父
『父』とあらためて言うと何か難しくなる。母には素直になれても父には中々、素直になれませんでした。同性だからかな。
ライバルであり目標。
今回は『父』について書きたいと思います。最近は、父の日も話題になりますけれど、母の日と比べると遥かに及びません。私が子供の頃なんて、もっと話題になりませんでした。私も父の日に感謝の意を示したことは数える程しかなかったと思います。
私の父親を一言で言うと、
優しい人です。
凄く優しい人だと思います。自分がどんな状況でも困っている人や悩んでいる人を受け入れて、自分を犠牲にしてまでも困っている人に手を差し伸べるそんな人です。
それが切っ掛けで家族がとんでもない目にあったこともありますし、私もなんてお人好しなんだ。馬鹿じゃないの!って思って、罵ったこともありました。
『それでも親か!』
そう言いながら本気で殴ったこともありました。この時は本当に家族がバラバラで直接父が悪い訳でもないのですが、まだ考え方が未熟で稚拙だった私の怒りの矛先は父に行ってしまいました。
今思うと申し訳ない気持ちでいっぱいです。
その夜は、大好きな父を殴ってしまったという罪悪感と背徳感と自己嫌悪と息子に殴られた父の痛みを思い、布団にくるまって一晩中泣いたのを覚えています。その時の私の拳の痛みなんて数日もすればひきますが、父の痛みはまだ癒えていないかもしれません。
私は幼いころから父の事が大好きです。私の最大の理解者だと思っていますし、今でも大好きです。この父の息子として生まれてきて良かったと思います。
自分が父親になるまでは、父というか男はすべてを語り、しっかりと理解をさせてくれる人だと思っていました。それがこの時の父に激しく怒りを覚えた理由でした。
でも、自分が父となった今は、全てを理解させる理由も必要もないし、そんなの出来るはずもない。
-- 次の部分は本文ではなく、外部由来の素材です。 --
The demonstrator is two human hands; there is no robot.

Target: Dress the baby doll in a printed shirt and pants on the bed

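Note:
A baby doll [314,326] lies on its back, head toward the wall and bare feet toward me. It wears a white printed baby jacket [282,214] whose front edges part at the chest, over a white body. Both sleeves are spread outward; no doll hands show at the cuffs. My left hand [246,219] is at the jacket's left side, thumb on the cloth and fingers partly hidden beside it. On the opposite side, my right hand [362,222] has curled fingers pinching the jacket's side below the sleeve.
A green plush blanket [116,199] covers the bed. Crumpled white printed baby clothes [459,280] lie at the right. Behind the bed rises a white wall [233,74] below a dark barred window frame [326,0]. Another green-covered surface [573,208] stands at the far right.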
色んな悩みを抱え、色んな葛藤と闘いながら弱音を吐きたくても吐くこともなく、生きなければいけないのかなっていう事も強く感じました。
父は背中で語る。
そう言いますが、とてもそれは大変な事だと思っています。
私の父はいわゆる戦争孤児で3歳の頃に両親を戦争と病気で立て続けに喪っています。
そこから親戚をたらい回しにされたあげくに祖父の出身地の長崎県と祖母の出身地の大分県に住んでいたと聞いています。
私が子供の頃は父方の祖父と祖母が居ない事に大変な疑問を抱いていました。母方には居るのに何でだろうって。
幼かったこともあるんですけど当たり前ではないという事が分かりませんでした。
大分県の高校を出た後に、職人の丁稚から始まり、職人になり、親方になって、独立して社長となりました。私の記憶は父が職人から独立するくらいからしかないのですが、すごく信頼されて、すごく真面目な父だったと記憶しています。
その父は、今もその仕事をやっています。
76歳。
今でも現役のバリバリです。60年近く同じ仕事をやっている訳です。もう、言葉が出ません。
父ちゃん凄い。
私を母とともに育て上げてくれて、今は孫の面倒まで見てくれていて本当に感謝したくても感謝し尽くせません。
子供の頃は、仕事が忙しくてなかなか遊んでくれずに寂しい思いもしましたけど、
私がもの作りが大好きになったり、アウトドアが好きになったきっかけは間違いなく、母ではなく父の影響です。
仕事の合間に釣りに連れて行ってくれたり、キャンプに行ったり、壊れたおもちゃを直してくれたり、竹馬やベッドを作ってくれたり。色んな遊びも教えてくれました。
その遊びを私が今は私の子供に伝えています。
今の私に出来ること、残せるものというものがこのブログの最大のテーマですが、
私の考え方や人に対する接し方、発想などの多くは父から受け継いだものだと思っています。
今でも家具を作っている時や料理を作っている時に口を挟まれて苛立つこともありますが(笑)それが同性の親なんだと思います。
母が居なくなった今も、父は私たち家族を見守っていてくれます。子供の頃は大好きで思春期の過程で嫌いだと思ったこともありましたけど、今は子供の頃以上にこの父の傍にいたいと思います。
私の見本であり、人生の師匠でもある父。
私のお見舞いに来てくれて私が見た父と我が子の背中。果物を洗ってくれています。
いつの日にか、今は幼い背中の我が子が、同じ光景を見て微笑ましく思ってくれるようにこれからもっともっと、頑張らないといけないと思っています。
『父さん、いつもありがとう。父さん格好よかよ。俺も父さんの様になりたか。』
あなたの息子より。
最後まで読んでいただいてありがとうございました。感謝いたします。